- Problem details
In your reply, print every line of the listing exactly and omit all images.

[Recorded data — start]

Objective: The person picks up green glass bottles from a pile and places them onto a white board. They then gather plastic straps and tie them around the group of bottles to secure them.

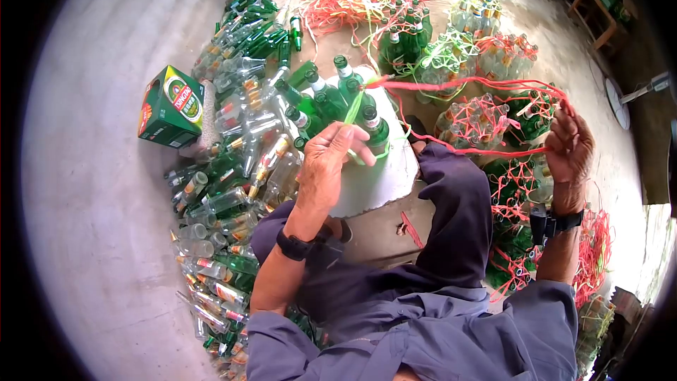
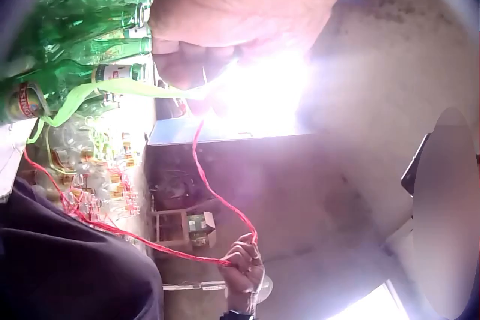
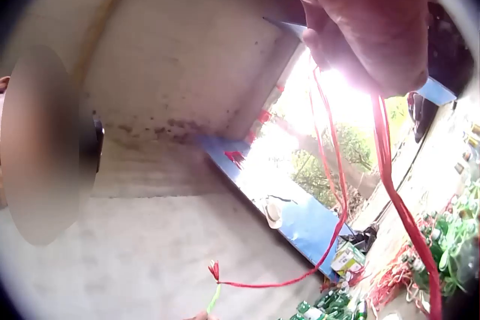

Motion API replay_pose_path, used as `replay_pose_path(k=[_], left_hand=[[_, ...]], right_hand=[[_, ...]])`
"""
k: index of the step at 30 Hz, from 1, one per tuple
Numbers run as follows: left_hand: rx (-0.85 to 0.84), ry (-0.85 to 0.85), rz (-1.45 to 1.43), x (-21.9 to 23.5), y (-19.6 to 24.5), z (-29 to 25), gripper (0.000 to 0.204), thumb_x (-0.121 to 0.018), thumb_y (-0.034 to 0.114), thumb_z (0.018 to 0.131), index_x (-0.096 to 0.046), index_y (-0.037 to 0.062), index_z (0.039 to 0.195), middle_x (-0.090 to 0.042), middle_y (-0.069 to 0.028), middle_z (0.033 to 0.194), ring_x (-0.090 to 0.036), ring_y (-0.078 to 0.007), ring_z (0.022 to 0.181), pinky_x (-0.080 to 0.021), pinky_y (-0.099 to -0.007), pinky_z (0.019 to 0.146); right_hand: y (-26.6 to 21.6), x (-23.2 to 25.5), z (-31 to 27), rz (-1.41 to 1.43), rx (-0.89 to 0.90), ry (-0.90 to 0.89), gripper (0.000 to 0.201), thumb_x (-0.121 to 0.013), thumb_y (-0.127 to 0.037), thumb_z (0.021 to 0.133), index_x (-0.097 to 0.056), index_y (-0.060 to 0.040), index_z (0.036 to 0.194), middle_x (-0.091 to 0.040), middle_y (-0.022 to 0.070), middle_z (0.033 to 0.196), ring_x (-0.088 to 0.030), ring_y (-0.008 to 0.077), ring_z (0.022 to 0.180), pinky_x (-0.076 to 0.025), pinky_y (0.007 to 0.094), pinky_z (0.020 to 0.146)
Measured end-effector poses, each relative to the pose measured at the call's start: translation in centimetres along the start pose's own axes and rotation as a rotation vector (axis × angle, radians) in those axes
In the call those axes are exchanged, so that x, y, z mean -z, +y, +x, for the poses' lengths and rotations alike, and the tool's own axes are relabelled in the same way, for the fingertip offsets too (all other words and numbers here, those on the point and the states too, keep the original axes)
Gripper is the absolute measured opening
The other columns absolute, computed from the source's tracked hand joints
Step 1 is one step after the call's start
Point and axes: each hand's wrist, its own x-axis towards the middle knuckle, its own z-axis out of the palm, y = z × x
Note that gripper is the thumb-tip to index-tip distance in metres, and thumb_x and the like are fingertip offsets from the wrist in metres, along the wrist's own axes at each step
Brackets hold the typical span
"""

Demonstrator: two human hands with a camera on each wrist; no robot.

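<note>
- Across the floor (image 1: pixel 106 240), loose bottles (image 1: pixel 250 127) lie heaped on the person's left and corded bundles (image 1: pixel 474 123) stand on the right, probably so both are within reach.
- Green bottles (image 1: pixel 328 104) stand clustered on a white board (image 1: pixel 367 194) between the knees, likely for working height.
- The left hand (image 1: pixel 328 159) pinches the green ribbon (image 1: pixel 357 106) above them, seemingly to steady it.
- The right hand (image 1: pixel 570 144), fingers curled round red cord (image 1: pixel 451 86), holds it out well apart, apparently keeping the strands untangled.
</note>
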Motion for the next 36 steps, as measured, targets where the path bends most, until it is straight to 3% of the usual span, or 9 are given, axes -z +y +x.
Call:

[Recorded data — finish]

- Exercise output
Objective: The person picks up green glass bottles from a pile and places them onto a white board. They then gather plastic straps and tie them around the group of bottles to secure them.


Motion API replay_pose_path, used as `replay_pose_path(k=[_], left_hand=[[_, ...]], right_hand=[[_, ...]])`
"""
k: index of the step at 30 Hz, from 1, one per tuple
Numbers run as follows: left_hand: rx (-0.85 to 0.84), ry (-0.85 to 0.85), rz (-1.45 to 1.43), x (-21.9 to 23.5), y (-19.6 to 24.5), z (-29 to 25), gripper (0.000 to 0.204), thumb_x (-0.121 to 0.018), thumb_y (-0.034 to 0.114), thumb_z (0.018 to 0.131), index_x (-0.096 to 0.046), index_y (-0.037 to 0.062), index_z (0.039 to 0.195), middle_x (-0.090 to 0.042), middle_y (-0.069 to 0.028), middle_z (0.033 to 0.194), ring_x (-0.090 to 0.036), ring_y (-0.078 to 0.007), ring_z (0.022 to 0.181), pinky_x (-0.080 to 0.021), pinky_y (-0.099 to -0.007), pinky_z (0.019 to 0.146); right_hand: y (-26.6 to 21.6), x (-23.2 to 25.5), z (-31 to 27), rz (-1.41 to 1.43), rx (-0.89 to 0.90), ry (-0.90 to 0.89), gripper (0.000 to 0.201), thumb_x (-0.121 to 0.013), thumb_y (-0.127 to 0.037), thumb_z (0.021 to 0.133), index_x (-0.097 to 0.056), index_y (-0.060 to 0.040), index_z (0.036 to 0.194), middle_x (-0.091 to 0.040), middle_y (-0.022 to 0.070), middle_z (0.033 to 0.196), ring_x (-0.088 to 0.030), ring_y (-0.008 to 0.077), ring_z (0.022 to 0.180), pinky_x (-0.076 to 0.025), pinky_y (0.007 to 0.094), pinky_z (0.020 to 0.146)
Measured end-effector poses, each relative to the pose measured at the call's start: translation in centimetres along the start pose's own axes and rotation as a rotation vector (axis × angle, radians) in those axes
In the call those axes are exchanged, so that x, y, z mean -z, +y, +x, for the poses' lengths and rotations alike, and the tool's own axes are relabelled in the same way, for the fingertip offsets too (all other words and numbers here, those on the point and the states too, keep the original axes)
Gripper is the absolute measured opening
The other columns absolute, computed from the source's tracked hand joints
Step 1 is one step after the call's start
Point and axes: each hand's wrist, its own x-axis towards the middle knuckle, its own z-axis out of the palm, y = z × x
Note that gripper is the thumb-tip to index-tip distance in metres, and thumb_x and the like are fingertip offsets from the wrist in metres, along the wrist's own axes at each step
Brackets hold the typical span
"""

Demonstrator: two human hands with a camera on each wrist; no robot.

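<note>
- Across the floor (image 1: pixel 106 240), loose bottles (image 1: pixel 250 127) lie heaped on the person's left and corded bundles (image 1: pixel 474 123) stand on the right, probably so both are within reach.
- Green bottles (image 1: pixel 328 104) stand clustered on a white board (image 1: pixel 367 194) between the knees, likely for working height.
- The left hand (image 1: pixel 328 159) pinches the green ribbon (image 1: pixel 357 106) above them, seemingly to steady it.
- The right hand (image 1: pixel 570 144), fingers curled round red cord (image 1: pixel 451 86), holds it out well apart, apparently keeping the strands untangled.
</note>
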Motion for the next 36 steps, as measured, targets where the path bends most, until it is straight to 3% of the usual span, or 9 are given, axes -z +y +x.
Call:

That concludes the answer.